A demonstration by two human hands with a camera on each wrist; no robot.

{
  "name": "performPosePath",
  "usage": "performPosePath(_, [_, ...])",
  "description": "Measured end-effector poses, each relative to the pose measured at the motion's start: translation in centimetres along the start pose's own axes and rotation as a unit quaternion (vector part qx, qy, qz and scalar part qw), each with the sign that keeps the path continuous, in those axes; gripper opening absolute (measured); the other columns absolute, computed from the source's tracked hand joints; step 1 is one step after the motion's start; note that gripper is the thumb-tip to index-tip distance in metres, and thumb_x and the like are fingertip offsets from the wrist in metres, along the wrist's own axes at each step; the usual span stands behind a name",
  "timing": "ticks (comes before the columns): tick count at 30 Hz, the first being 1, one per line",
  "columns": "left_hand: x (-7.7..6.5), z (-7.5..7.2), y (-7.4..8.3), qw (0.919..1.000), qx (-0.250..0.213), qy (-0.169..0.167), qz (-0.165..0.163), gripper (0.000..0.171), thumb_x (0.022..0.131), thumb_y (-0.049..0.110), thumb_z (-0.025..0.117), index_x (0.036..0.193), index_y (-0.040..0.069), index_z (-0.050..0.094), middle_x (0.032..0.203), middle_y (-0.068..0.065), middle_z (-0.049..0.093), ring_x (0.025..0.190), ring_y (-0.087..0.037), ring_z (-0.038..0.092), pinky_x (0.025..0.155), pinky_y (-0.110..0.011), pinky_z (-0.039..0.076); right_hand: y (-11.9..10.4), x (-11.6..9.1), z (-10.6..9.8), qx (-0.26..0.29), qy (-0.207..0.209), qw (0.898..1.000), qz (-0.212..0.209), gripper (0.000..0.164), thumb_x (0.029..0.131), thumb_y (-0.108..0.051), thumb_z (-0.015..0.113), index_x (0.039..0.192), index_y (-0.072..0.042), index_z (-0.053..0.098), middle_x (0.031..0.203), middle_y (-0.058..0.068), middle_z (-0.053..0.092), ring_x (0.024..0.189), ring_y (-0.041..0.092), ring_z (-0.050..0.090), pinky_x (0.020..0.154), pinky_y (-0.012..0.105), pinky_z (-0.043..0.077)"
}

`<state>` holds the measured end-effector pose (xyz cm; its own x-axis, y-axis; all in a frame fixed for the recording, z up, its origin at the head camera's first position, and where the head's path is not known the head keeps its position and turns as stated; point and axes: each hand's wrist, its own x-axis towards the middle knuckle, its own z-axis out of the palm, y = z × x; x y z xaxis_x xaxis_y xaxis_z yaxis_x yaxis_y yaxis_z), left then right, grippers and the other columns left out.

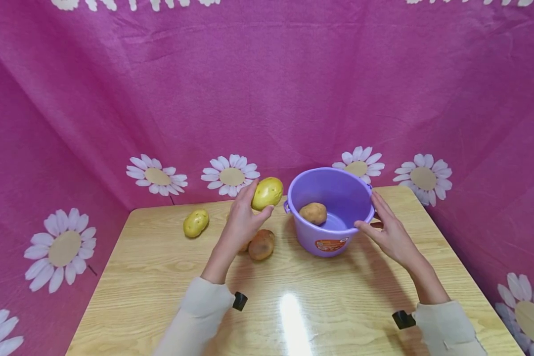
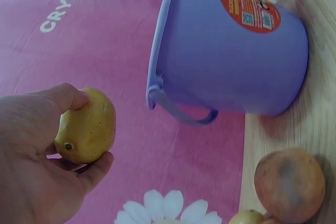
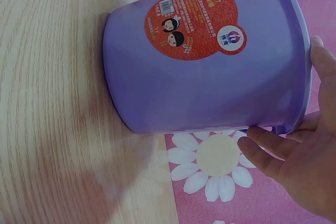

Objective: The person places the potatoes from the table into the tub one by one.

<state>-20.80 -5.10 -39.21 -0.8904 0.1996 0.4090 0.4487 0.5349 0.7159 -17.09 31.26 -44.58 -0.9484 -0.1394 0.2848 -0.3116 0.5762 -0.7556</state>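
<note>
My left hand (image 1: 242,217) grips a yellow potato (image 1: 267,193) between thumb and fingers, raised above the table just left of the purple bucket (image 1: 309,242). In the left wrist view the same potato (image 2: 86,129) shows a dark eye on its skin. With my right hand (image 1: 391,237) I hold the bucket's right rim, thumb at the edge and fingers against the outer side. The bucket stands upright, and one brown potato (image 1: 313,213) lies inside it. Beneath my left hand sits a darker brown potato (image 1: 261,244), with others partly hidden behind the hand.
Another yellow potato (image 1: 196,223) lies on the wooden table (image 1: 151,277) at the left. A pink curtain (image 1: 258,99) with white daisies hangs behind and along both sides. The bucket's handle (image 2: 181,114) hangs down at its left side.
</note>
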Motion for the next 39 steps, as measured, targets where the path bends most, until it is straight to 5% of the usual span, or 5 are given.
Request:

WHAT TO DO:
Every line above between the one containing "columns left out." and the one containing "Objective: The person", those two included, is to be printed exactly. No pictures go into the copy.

SOLUTION TO THIS PROBLEM:
`<state>` holds the measured end-effector pose (xyz cm; its own x-axis, y-axis; all in a frame fixed for the recording, z up, its origin at the head camera's first position, and where the head's path is not known the head keeps its position and turns as stated; point and axes: each hand's wrist, its own x-axis towards the middle knuckle, its own z-axis out of the palm, y = z × x; x y z xaxis_x xaxis_y xaxis_z yaxis_x yaxis_y yaxis_z), left then right, grippers and the other columns left out.


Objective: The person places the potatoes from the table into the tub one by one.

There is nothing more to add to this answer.